Strictly speaking, the exact and literal translation is what the KING JAMES translation has, “itself.” . . . So, “Spirit itself” is what is actually in the Greek language. . . . That would not be considered a translation error because that is exactly what it says. (Defending the King James Bible, Collingswood: The Bible For Today Press, 1998, p. 240, emphasis in the original).
So Dr. Waite believes that the natural gender of the English should reflect the grammatical gender of the Greek? If this idea is correct, we have some more “exact and literal” translations:
Matthew 5:15: Neither do men light a candle, and put him under a bushel, . . .
Here the Greek word for candle is masculine (just as the Greek word for Spirit in Romans 8:16 is neuter), and the candle is referred to by the masculine form of the Greek word autos (just as Spirit is referred to by the neuter of the Greek word autos in Romans 8:16). Of course it would be absurd to defend such a monstrous “translation” of Matthew 5:15. It is essential for the English translator to understand that the grammatical gender of candle in Greek has absolutely nothing to do with its translation into English, where the pronoun must reflect the natural gender of a candle. In other words, the translator must understand that in English, a candle is an it and the Holy Spirit of God is a he. Anyone with even a modicum of linguistic understanding knows that my translation of Matthew 5:15 as given above is anything but “exact and literal”; it is, however, just as “exact and literal” as the King James Version’s translation of Romans 8:16.
Matthew 5:29: And if thy right eye offend thee, pluck him out, and cast him from thee . . .
The Greek word for eye is masculine and the masculine eye is referred to by the masculine form of the Greek word autos. Would Dr. Waite, or any other King James Only defender, insist that I have produced an “exact and literal translation” with this nonsense? What I have produced is foolishness, nothing more, nothing less.
Matthew 5:30: And if thy right hand offend thee, cut her off, and cast her from thee . . .
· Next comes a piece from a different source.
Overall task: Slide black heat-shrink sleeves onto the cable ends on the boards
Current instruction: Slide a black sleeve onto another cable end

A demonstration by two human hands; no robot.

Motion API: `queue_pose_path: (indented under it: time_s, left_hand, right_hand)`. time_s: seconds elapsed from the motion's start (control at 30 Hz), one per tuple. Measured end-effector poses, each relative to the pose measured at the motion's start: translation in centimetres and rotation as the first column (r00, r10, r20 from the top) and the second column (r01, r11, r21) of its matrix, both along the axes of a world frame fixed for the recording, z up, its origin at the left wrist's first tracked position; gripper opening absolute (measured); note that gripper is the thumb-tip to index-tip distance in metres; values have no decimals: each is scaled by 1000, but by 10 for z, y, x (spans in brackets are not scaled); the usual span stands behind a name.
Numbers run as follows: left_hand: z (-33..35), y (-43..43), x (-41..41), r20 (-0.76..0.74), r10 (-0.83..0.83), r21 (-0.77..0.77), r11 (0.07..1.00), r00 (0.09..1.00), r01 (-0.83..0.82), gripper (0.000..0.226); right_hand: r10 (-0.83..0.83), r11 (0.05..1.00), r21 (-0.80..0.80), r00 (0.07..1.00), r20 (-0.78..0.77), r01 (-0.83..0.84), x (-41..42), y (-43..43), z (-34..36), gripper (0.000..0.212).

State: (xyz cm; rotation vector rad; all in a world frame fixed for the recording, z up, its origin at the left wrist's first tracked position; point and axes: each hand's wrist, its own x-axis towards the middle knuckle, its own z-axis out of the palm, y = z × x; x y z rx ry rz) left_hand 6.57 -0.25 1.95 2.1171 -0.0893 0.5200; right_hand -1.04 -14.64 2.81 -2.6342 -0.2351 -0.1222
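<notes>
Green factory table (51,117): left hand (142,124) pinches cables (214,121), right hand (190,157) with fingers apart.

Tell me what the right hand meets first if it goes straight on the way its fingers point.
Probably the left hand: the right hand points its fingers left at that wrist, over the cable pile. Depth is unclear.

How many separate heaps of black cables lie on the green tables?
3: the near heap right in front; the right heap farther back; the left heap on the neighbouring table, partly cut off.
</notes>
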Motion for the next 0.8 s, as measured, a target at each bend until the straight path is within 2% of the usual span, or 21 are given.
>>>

The Greek word for hand is feminine and is referred to by the feminine form of autos. Is there any rational person anywhere who would defend this translation? Why did the KJV translators not give this the same “exact and literal” translation that they produced in Romans 8:16? It would have made just as much sense.
Matthew 5:34: Swear not at all; neither by heaven; for he is God’s throne . . .
Once again, if “exact and literal” means that the gender of pronouns in English should be determined by the grammatical gender of the underlying Greek, my ridiculous translation of Matthew 5:34 is an outstanding piece of work. I am quite certain that my former Greek professors would not be overly impressed.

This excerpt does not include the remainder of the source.